* TASK DIRECTIONS *
Restate the entire listing word for word.

* MATERIAL PROVIDED *
<<<<

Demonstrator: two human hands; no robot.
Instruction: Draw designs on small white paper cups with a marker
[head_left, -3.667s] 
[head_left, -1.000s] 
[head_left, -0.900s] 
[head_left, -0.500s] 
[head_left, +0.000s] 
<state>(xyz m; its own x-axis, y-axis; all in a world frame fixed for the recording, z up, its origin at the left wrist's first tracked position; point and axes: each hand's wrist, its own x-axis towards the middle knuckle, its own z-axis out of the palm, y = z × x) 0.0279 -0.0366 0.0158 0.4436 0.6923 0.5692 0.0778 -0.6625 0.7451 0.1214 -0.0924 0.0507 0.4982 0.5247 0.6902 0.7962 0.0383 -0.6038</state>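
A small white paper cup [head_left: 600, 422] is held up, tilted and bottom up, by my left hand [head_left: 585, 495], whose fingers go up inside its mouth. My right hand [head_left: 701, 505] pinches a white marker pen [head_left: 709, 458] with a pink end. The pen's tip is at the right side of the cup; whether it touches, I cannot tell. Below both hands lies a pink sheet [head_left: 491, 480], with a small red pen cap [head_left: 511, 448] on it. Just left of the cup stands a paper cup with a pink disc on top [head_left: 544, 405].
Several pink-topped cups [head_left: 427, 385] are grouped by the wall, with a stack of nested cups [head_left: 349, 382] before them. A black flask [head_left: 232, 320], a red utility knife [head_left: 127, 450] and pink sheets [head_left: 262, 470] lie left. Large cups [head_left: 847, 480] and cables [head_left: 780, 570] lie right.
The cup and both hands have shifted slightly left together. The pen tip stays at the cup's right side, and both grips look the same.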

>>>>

* RESULT BELOW *
Demonstrator: two human hands; no robot.
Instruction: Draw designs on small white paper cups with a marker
[head_left, -3.667s] 
[head_left, -1.000s] 
[head_left, -0.900s] 
[head_left, -0.500s] 
[head_left, +0.000s] 
<state>(xyz m; its own x-axis, y-axis; all in a world frame fixed for the recording, z up, its origin at the left wrist's first tracked position; point and axes: each hand's wrist, its own x-axis towards the middle knuckle, its own z-axis out of the palm, y = z × x) 0.0279 -0.0366 0.0158 0.4436 0.6923 0.5692 0.0778 -0.6625 0.7451 0.1214 -0.0924 0.0507 0.4982 0.5247 0.6902 0.7962 0.0383 -0.6038</state>
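A small white paper cup [head_left: 600, 422] is held up, tilted and bottom up, by my left hand [head_left: 585, 495], whose fingers go up inside its mouth. My right hand [head_left: 701, 505] pinches a white marker pen [head_left: 709, 458] with a pink end. The pen's tip is at the right side of the cup; whether it touches, I cannot tell. Below both hands lies a pink sheet [head_left: 491, 480], with a small red pen cap [head_left: 511, 448] on it. Just left of the cup stands a paper cup with a pink disc on top [head_left: 544, 405].
Several pink-topped cups [head_left: 427, 385] are grouped by the wall, with a stack of nested cups [head_left: 349, 382] before them. A black flask [head_left: 232, 320], a red utility knife [head_left: 127, 450] and pink sheets [head_left: 262, 470] lie left. Large cups [head_left: 847, 480] and cables [head_left: 780, 570] lie right.
The cup and both hands have shifted slightly left together. The pen tip stays at the cup's right side, and both grips look the same.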

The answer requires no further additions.